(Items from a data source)
%%

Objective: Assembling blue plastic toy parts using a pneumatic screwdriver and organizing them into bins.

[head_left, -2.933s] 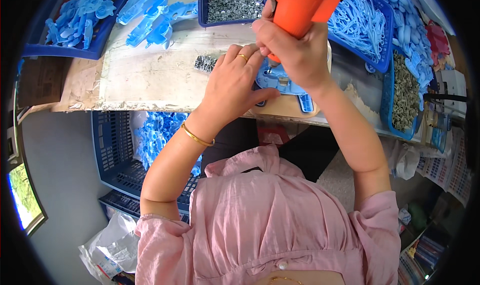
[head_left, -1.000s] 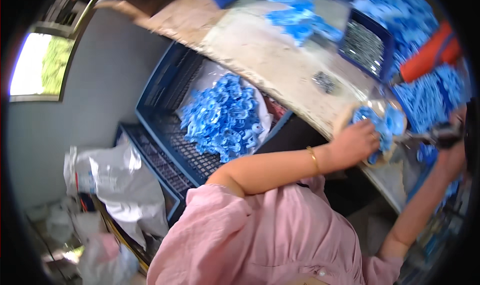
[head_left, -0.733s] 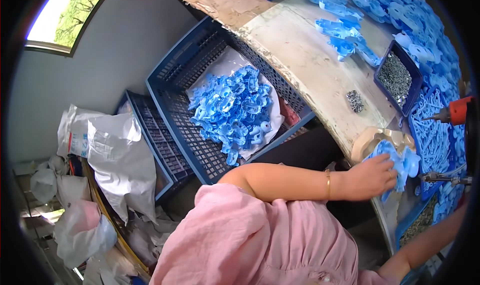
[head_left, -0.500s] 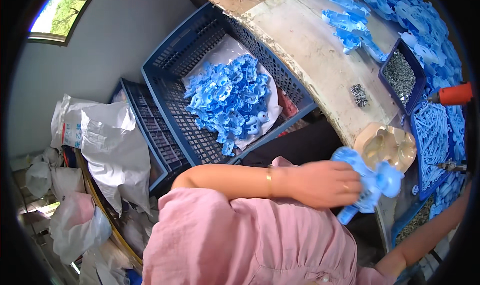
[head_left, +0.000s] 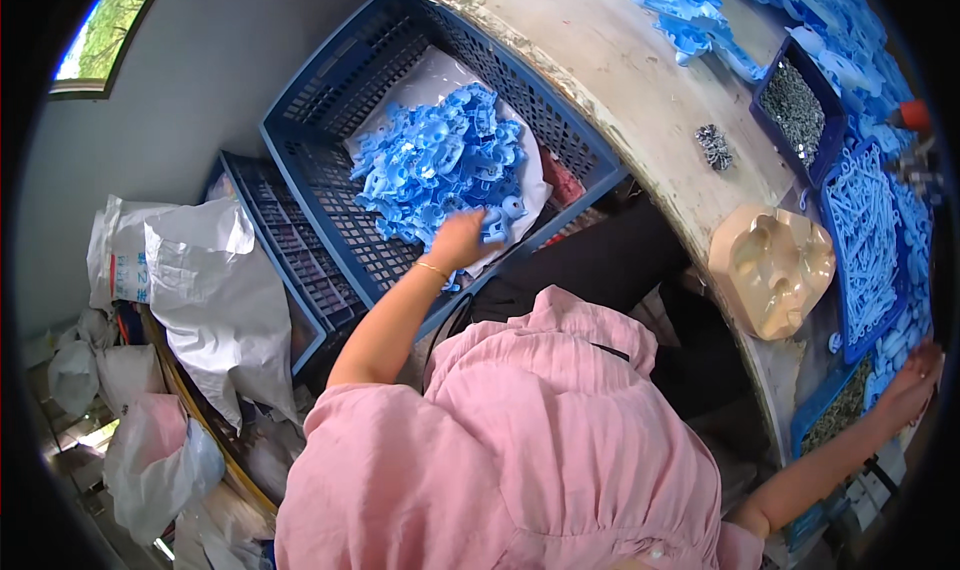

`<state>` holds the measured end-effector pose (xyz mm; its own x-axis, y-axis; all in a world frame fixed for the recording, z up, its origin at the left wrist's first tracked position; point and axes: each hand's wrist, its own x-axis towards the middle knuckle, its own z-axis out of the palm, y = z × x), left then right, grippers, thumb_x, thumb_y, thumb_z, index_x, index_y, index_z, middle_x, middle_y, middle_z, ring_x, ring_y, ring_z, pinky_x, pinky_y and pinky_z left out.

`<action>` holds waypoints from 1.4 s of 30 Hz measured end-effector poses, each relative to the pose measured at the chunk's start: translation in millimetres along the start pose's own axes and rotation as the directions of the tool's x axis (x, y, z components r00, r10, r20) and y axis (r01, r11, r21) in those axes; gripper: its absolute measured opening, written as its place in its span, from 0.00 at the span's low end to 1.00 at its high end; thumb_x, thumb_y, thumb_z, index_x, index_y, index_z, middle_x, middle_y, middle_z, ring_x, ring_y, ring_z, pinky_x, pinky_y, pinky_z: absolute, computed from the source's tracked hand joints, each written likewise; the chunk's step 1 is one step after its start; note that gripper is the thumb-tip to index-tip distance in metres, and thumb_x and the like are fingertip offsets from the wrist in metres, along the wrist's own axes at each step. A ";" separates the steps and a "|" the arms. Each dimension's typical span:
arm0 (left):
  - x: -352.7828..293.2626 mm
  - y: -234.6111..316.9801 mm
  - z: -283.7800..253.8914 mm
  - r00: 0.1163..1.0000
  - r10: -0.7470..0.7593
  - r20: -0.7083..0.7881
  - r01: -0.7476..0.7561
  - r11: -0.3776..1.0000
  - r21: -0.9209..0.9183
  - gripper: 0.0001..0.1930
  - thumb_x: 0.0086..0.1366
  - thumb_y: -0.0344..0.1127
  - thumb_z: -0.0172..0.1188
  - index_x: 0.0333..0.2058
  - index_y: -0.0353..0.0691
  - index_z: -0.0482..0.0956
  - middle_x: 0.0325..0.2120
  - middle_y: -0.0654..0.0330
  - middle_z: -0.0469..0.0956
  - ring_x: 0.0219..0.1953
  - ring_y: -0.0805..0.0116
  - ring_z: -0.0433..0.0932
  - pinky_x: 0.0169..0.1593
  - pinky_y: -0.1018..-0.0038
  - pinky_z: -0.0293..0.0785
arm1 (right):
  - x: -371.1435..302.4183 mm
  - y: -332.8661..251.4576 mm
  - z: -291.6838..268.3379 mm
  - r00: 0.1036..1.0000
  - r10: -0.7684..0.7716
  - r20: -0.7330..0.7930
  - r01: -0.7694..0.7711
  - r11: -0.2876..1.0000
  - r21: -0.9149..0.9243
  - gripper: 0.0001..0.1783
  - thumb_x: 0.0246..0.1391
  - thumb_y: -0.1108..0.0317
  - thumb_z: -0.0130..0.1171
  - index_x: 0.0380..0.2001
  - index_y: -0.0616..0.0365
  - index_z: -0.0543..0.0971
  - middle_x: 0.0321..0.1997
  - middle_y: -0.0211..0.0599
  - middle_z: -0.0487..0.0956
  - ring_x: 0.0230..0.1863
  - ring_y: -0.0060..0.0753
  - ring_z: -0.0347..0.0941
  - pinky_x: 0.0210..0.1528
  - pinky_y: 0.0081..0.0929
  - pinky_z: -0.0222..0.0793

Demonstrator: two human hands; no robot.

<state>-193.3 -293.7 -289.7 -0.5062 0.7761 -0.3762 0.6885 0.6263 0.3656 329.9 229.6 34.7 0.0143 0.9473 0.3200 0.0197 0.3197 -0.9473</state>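
The worktop (head_left: 580,40) at right bore one beige mould (head_left: 770,270), one metal clump (head_left: 714,146) and two dark-blue trays (head_left: 832,150), while at left the right-hand of two crates (head_left: 307,195) held blue plastic parts (head_left: 440,155) past counting, the left hand (head_left: 460,242) extended over its near rim, grip unclear, the outstretched right hand (head_left: 910,378) equally unreadable.
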 end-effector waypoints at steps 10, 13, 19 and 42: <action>22.0 -13.9 104.1 0.916 -0.030 0.401 -0.052 0.980 0.190 0.19 0.62 0.36 0.52 0.53 0.41 0.69 0.36 0.48 0.81 0.40 0.47 0.80 0.40 0.57 0.77 | -103.1 35.6 -86.0 0.983 0.176 0.060 -0.177 0.984 0.025 0.17 0.66 0.61 0.49 0.50 0.63 0.73 0.43 0.31 0.74 0.42 0.22 0.67 0.48 0.22 0.64; 3.6 4.3 52.4 0.918 -0.145 0.368 0.069 0.975 0.212 0.29 0.51 0.47 0.63 0.52 0.43 0.72 0.41 0.48 0.80 0.44 0.49 0.80 0.45 0.58 0.77 | -119.0 50.5 -98.2 0.967 0.251 -0.041 -0.252 0.968 -0.013 0.18 0.65 0.60 0.51 0.51 0.63 0.73 0.42 0.30 0.75 0.41 0.20 0.68 0.47 0.20 0.64; 8.9 -7.1 -4.5 0.928 -0.140 0.346 0.101 0.987 0.128 0.23 0.46 0.40 0.60 0.44 0.40 0.78 0.37 0.45 0.81 0.42 0.47 0.80 0.46 0.58 0.76 | -143.6 55.5 -66.8 0.952 0.294 -0.087 -0.291 0.956 0.049 0.17 0.63 0.62 0.55 0.48 0.63 0.75 0.39 0.28 0.76 0.38 0.17 0.69 0.41 0.15 0.65; 36.4 -2.9 -163.4 0.905 -0.239 0.352 0.238 0.970 0.046 0.23 0.45 0.37 0.64 0.41 0.31 0.79 0.33 0.48 0.82 0.36 0.56 0.80 0.44 0.68 0.74 | -168.3 74.9 -65.3 0.929 0.369 -0.012 -0.365 0.923 0.121 0.15 0.64 0.63 0.54 0.47 0.62 0.75 0.37 0.27 0.74 0.37 0.18 0.67 0.42 0.16 0.64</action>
<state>-298.6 -255.2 -165.4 -0.4397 0.5266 -0.7276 0.5712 0.7891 0.2259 394.2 92.8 -89.2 0.0327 0.9981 -0.0520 -0.1076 -0.0482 -0.9930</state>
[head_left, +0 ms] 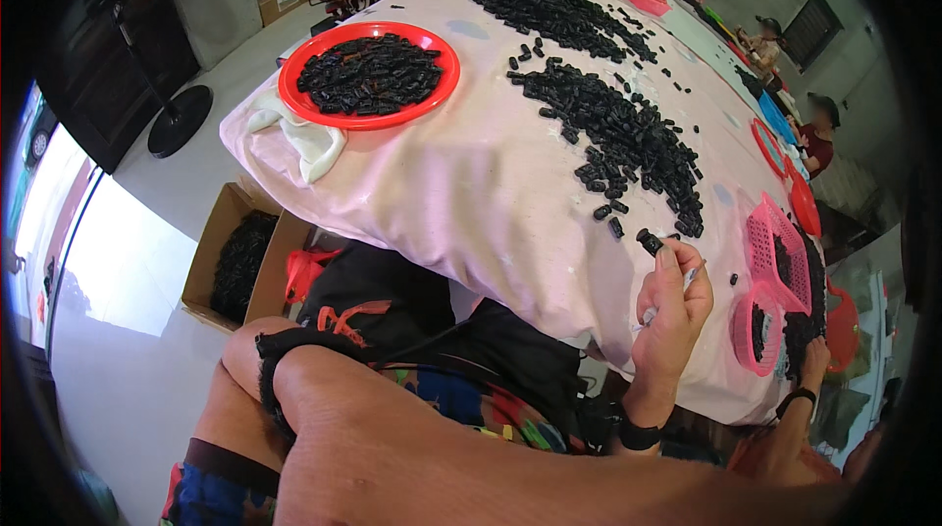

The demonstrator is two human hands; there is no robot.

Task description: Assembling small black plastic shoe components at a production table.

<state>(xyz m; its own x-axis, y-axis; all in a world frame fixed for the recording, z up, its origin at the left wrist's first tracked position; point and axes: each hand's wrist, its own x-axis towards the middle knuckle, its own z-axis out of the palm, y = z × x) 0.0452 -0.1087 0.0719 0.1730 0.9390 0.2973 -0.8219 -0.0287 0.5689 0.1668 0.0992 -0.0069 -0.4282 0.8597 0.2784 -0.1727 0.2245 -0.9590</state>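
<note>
My right hand (pixel 671 308) is raised over the near right part of the table, with a black band at its wrist. Its thumb and fingers pinch a small black ribbed cylindrical piece (pixel 649 242). Something white shows between the fingers, too small to name. Just beyond lies a long heap of similar black pieces (pixel 628 138), a few of them loose near my fingertips. A bare arm (pixel 422 447) crosses the lower part of the view in front of my right forearm. My left hand does not show.
A pale pink cloth covers the table (pixel 442 192). On it stand a red tray (pixel 451 84) of black pieces, a second heap (pixel 549 11) and pink baskets (pixel 775 261). Another person's hand (pixel 814 361) is at the right. A cardboard box (pixel 211 246) sits on the floor.
</note>
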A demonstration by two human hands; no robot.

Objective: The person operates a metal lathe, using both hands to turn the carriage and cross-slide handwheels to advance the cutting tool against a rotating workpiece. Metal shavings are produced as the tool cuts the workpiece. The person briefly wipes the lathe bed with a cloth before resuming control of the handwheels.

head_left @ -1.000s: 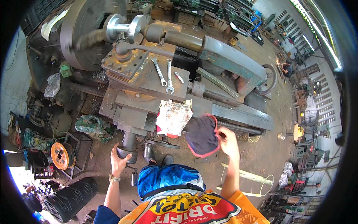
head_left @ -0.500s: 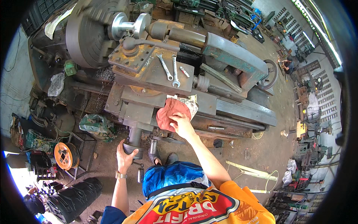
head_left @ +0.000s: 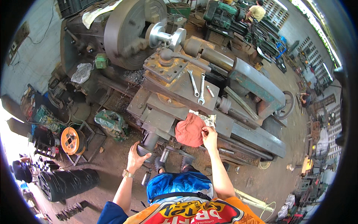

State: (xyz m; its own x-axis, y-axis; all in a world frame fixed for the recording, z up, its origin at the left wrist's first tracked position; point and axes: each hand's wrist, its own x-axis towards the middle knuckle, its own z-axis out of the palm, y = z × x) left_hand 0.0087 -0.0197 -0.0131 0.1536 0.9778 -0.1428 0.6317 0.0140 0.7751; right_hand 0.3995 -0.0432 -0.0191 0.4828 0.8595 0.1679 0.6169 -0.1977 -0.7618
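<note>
Left hand [head_left: 138, 158] is wrapped on the small wheel [head_left: 145, 151] at the front of the lathe [head_left: 257, 84], thumb on one side, fingers on the other, so looks like a decent hold. Right hand [head_left: 210, 138] has the red cloth [head_left: 189, 130] pinched at its right edge, just in front of a crumpled wrapper [head_left: 209, 120]; can't tell if the rest is hanging or lying on metal. Chuck [head_left: 125, 39] looks motion-blurred, so I'd treat it as spinning: bunch that cloth tighter, no loose corners, and don't let it wander near the shiny part [head_left: 164, 36]. Small, even turns on the wheel seem best, and mind those two wrenches [head_left: 201, 87].
</note>
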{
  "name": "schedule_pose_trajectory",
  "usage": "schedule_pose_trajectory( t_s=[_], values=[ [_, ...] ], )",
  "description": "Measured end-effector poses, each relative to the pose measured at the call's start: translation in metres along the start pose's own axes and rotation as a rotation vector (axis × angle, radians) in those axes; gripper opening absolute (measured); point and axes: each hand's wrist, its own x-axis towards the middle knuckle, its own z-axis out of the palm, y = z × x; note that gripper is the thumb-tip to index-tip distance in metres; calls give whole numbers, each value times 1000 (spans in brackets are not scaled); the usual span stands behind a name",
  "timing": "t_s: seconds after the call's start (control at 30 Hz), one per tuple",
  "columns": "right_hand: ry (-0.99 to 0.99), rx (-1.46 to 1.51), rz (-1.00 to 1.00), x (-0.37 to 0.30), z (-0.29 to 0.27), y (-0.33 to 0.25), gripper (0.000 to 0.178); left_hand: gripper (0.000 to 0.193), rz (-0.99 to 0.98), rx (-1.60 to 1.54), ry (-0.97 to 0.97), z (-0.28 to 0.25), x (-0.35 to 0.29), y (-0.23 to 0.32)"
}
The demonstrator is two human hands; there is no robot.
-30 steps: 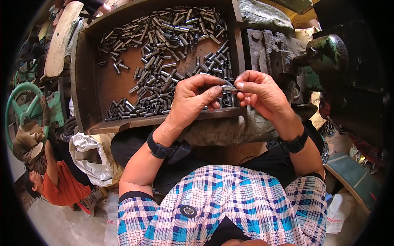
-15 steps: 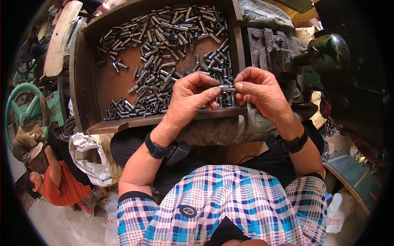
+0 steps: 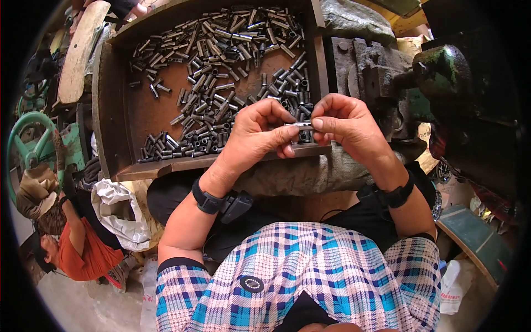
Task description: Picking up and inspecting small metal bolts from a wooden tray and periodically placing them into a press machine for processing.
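Note:
Over the near right corner of a shallow tray, a small shiny metal tube (image 3: 301,126) lies level between my two hands. My left hand (image 3: 259,131) pinches its left end between thumb and fingers. At the other end, the thumb and fingertips of my right hand (image 3: 349,123) close round the tube. Both fingertips hide its ends. Below and beyond my hands, many loose metal tubes (image 3: 213,99) of similar look lie heaped in the tray (image 3: 142,172), some shiny, some dark.
A dark, greasy machine (image 3: 381,77) stands right of the tray. Grey sacking (image 3: 298,180) hangs under its near edge. At the left are a green handwheel (image 3: 34,141), a white plastic bag (image 3: 119,216) and a person in an orange shirt (image 3: 91,252).
The tube has shifted slightly left and down with my fingers. My right hand has moved a little left, closer to my left hand. Both hands keep hold of the tube.

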Motion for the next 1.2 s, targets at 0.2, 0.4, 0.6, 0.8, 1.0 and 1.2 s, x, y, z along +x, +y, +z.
schedule_pose_trajectory(
  t_s=[0.2, 0.4, 0.6, 0.8, 1.0, 1.2],
  values=[
    [46, -282, 59, -3, 7, 1, 25, 18, 84, -12, 103, 0, 4, -2],
    [-9, -219, 22, -4, 10, -2, 26, 41, 18, -83, 13, -5, 8, -3],
    [-52, -236, 65, -11, 26, 6, 23, 64, 109, 3, 74, 15, 18, -12],
    [-93, -269, 22, -13, 27, 15, 20, 67, 26, -155, 22, 23, 14, -6],
    [-6, -201, -5, -13, 34, 25, 20, 59, 139, -109, 90, 28, 17, -19],
    [-18, -187, -48, -19, 42, 21, 23, 61, 27, -217, 31, 22, 17, -13]
  ],
)
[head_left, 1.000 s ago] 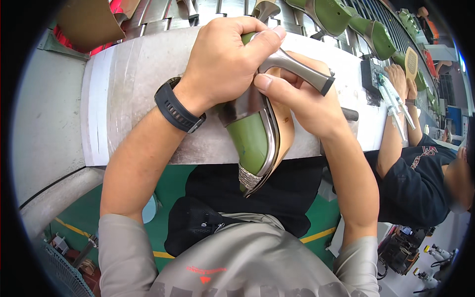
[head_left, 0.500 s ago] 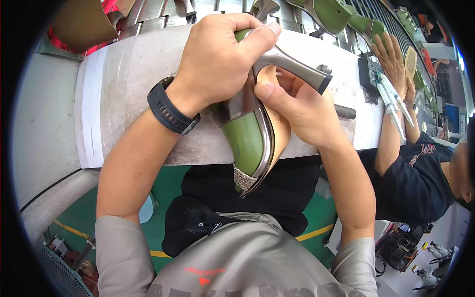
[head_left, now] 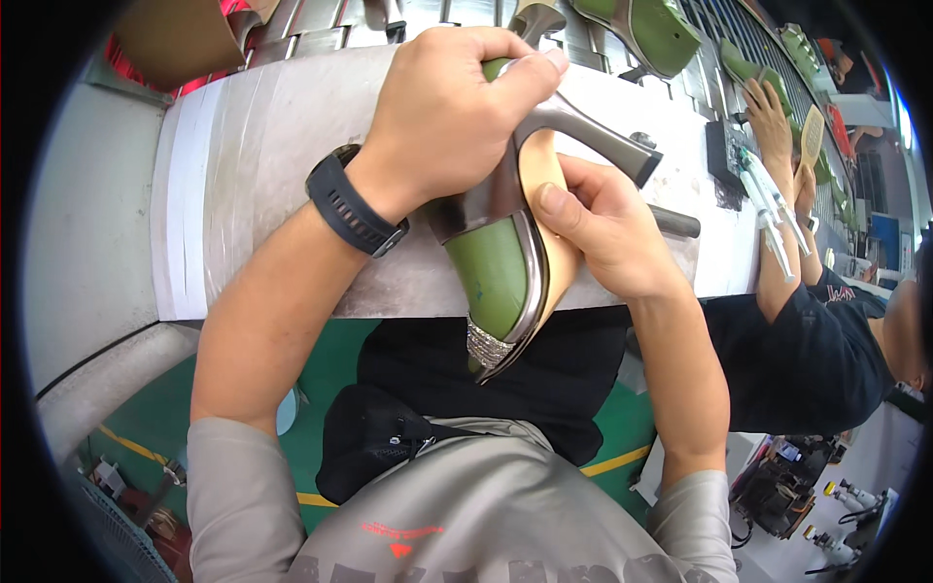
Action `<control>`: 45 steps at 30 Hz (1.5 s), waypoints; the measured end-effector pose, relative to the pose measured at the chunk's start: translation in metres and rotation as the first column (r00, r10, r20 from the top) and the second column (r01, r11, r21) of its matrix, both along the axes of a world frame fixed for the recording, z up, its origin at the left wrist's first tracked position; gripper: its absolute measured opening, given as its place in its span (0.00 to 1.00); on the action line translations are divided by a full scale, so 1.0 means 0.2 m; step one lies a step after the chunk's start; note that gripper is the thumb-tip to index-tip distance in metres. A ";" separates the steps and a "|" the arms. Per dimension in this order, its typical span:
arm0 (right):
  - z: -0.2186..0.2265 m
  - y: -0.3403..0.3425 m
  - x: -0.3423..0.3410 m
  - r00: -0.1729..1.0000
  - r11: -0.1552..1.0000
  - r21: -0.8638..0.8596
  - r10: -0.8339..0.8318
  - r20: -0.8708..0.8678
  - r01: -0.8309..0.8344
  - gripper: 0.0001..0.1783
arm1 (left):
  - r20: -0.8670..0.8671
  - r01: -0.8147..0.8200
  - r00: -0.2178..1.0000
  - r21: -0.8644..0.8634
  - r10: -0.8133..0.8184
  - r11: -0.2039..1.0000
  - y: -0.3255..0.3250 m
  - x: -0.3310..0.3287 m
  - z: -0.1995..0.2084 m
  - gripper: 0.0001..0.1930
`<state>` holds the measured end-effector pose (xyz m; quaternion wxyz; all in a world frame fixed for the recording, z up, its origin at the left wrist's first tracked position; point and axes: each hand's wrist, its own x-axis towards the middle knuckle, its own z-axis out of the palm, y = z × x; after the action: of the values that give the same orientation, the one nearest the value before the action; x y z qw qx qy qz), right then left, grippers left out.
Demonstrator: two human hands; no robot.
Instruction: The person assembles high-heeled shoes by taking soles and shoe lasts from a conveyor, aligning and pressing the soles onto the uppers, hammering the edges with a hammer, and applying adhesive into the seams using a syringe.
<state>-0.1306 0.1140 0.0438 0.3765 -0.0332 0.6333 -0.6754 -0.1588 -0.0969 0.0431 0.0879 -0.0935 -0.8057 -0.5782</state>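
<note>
A high-heeled shoe [head_left: 535, 277] is tilted toe-down over the near edge of the bench. It has a shiny pewter heel and upper, a tan sole and a sparkly toe band, and a green shoe last [head_left: 496, 277] fills it. My left hand [head_left: 452, 117], below a black wristwatch, is closed around the last and the heel end. On the sole side, my right hand [head_left: 617, 228] presses its thumb against the tan sole near the arch. Its other fingers are partly hidden behind the shoe.
A pale work board [head_left: 282, 165] lies under my hands, with a dark metal rod [head_left: 673, 222] on it. Several syringe-like tubes [head_left: 763, 194] stand in a black holder at the right. Beyond, a conveyor carries more shoes on green lasts [head_left: 661, 39]. A co-worker's hand [head_left: 771, 121] reaches in there.
Both hands and the shoe have shifted slightly right. My right thumb has slid down the sole, away from the heel. The co-worker's hand has moved a little, and the conveyor's shoes have shifted right.
</note>
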 end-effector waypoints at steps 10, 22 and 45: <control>0.05 -0.06 0.05 0.989 0.988 0.136 -0.055 -0.134 0.073 0.30 | 0.011 -0.077 0.997 -0.042 0.078 0.996 0.04 0.00 0.02 0.17; 0.15 0.04 0.14 1.000 1.000 0.023 0.013 -0.003 -0.013 0.29 | -0.020 -0.041 0.999 0.017 0.041 0.999 0.02 0.01 0.02 0.18; 0.23 -0.03 0.06 0.477 0.908 0.366 0.233 -0.847 0.206 0.32 | -0.102 -0.236 0.962 0.146 0.252 0.961 -0.31 0.62 -0.04 0.44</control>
<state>-0.1184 0.1087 0.0894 0.0022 -0.2974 0.8642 -0.4059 -0.0343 -0.1590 0.0343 0.2128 -0.0217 -0.7643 -0.6083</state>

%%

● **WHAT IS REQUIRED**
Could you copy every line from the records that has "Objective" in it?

● **WRITTEN ANSWER**
Objective: Assembling blue plastic toy parts using a pneumatic screwdriver and organizing them into bins.
Objective: The person operates a metal lathe, using both hands to turn the carriage and cross-slide handwheels to advance the cutting tool against a rotating workpiece. Metal shavings are produced as the tool cuts the workpiece. The person briefly wipes the lathe bed with a cloth before resuming control of the handwheels.

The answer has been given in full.